Beginning at the first line of the data, print each line exactly, stopping after the line that contains "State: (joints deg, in".

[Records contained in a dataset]
* * * * * * *
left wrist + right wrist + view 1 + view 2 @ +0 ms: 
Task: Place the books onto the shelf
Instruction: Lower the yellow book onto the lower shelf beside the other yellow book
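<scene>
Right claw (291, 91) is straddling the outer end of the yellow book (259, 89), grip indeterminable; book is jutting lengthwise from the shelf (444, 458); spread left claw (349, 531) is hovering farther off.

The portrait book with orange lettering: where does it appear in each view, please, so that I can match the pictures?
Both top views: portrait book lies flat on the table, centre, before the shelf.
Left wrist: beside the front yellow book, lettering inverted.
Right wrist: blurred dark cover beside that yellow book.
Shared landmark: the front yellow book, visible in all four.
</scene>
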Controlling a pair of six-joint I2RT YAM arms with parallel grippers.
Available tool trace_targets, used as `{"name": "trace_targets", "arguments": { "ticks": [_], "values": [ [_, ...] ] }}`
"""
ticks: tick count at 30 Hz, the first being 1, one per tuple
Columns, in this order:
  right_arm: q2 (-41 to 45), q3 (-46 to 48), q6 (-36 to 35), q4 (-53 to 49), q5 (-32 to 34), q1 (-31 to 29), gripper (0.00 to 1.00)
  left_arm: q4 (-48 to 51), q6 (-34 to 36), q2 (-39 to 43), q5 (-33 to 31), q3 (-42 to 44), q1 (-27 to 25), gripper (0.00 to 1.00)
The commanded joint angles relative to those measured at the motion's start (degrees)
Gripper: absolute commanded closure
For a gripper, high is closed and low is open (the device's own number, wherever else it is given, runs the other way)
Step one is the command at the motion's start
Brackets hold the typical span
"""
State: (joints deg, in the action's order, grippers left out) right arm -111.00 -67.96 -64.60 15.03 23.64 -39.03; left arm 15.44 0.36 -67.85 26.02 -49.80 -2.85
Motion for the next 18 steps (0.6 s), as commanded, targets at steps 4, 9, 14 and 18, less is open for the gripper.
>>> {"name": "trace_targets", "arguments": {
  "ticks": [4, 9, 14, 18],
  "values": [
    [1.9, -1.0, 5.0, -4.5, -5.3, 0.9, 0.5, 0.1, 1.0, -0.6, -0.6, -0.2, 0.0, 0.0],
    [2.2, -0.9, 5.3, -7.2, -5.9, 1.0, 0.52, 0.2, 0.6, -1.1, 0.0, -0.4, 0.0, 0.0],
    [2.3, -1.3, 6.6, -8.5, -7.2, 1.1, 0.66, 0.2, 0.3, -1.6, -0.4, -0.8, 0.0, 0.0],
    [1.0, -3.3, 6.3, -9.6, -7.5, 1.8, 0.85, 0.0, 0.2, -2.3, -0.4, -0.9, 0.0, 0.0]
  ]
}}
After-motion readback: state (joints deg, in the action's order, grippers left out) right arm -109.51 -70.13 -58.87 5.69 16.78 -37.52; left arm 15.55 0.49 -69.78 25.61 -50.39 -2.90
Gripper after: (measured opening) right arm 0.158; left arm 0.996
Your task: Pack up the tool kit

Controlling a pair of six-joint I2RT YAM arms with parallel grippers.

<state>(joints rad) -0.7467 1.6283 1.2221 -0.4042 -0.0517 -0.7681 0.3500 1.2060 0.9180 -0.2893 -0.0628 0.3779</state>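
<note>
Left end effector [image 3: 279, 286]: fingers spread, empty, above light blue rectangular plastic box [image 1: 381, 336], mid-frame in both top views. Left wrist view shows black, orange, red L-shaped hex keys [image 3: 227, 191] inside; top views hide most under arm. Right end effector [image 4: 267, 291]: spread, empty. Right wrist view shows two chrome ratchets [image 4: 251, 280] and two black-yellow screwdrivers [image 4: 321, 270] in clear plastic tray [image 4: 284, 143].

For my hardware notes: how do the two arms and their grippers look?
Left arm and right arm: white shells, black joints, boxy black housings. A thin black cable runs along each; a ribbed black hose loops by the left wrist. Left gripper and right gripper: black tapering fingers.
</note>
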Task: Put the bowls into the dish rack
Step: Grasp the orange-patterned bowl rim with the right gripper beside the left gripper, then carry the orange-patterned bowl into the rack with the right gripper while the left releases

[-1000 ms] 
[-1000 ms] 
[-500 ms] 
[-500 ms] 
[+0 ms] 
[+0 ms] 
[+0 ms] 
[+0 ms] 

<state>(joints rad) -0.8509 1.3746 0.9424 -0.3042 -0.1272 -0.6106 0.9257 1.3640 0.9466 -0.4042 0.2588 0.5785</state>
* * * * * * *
--- Completed exercise ---
left wrist + right wrist + view 1 + view 2 @ +0 ms: 
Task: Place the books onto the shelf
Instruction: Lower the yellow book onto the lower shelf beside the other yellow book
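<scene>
Right claw (291, 91) is straddling the outer end of the yellow book (259, 89), grip indeterminable; book is jutting lengthwise from the shelf (444, 458); spread left claw (349, 531) is hovering farther off.

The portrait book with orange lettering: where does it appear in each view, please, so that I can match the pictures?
Both top views: portrait book lies flat on the table, centre, before the shelf.
Left wrist: beside the front yellow book, lettering inverted.
Right wrist: blurred dark cover beside that yellow book.
Shared landmark: the front yellow book, visible in all four.
</scene>
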Controlling a pair of six-joint I2RT YAM arms with parallel grippers.
Available tool trace_targets, used as `{"name": "trace_targets", "arguments": { "ticks": [_], "values": [ [_, ...] ] }}`
"""
ticks: tick count at 30 Hz, the first being 1, one per tuple
Columns, in this order:
  right_arm: q2 (-41 to 45), q3 (-46 to 48), q6 (-36 to 35), q4 (-53 to 49), q5 (-32 to 34), q1 (-31 to 29), gripper (0.00 to 1.00)
  left_arm: q4 (-48 to 51), q6 (-34 to 36), q2 (-39 to 43), q5 (-33 to 31), q3 (-42 to 44), q1 (-27 to 25), gripper (0.00 to 1.00)
The commanded joint angles relative to those measured at the motion's start (degrees)
Gripper: absolute commanded closure
For a gripper, high is closed and low is open (the device's own number, wherever else it is given, runs the other way)
Step one is the command at the motion's start
Brackets hold the typical span
"""
State: (joints deg, in the action's order, grippers left out) right arm -111.00 -67.96 -64.60 15.03 23.64 -39.03; left arm 15.44 0.36 -67.85 26.02 -49.80 -2.85

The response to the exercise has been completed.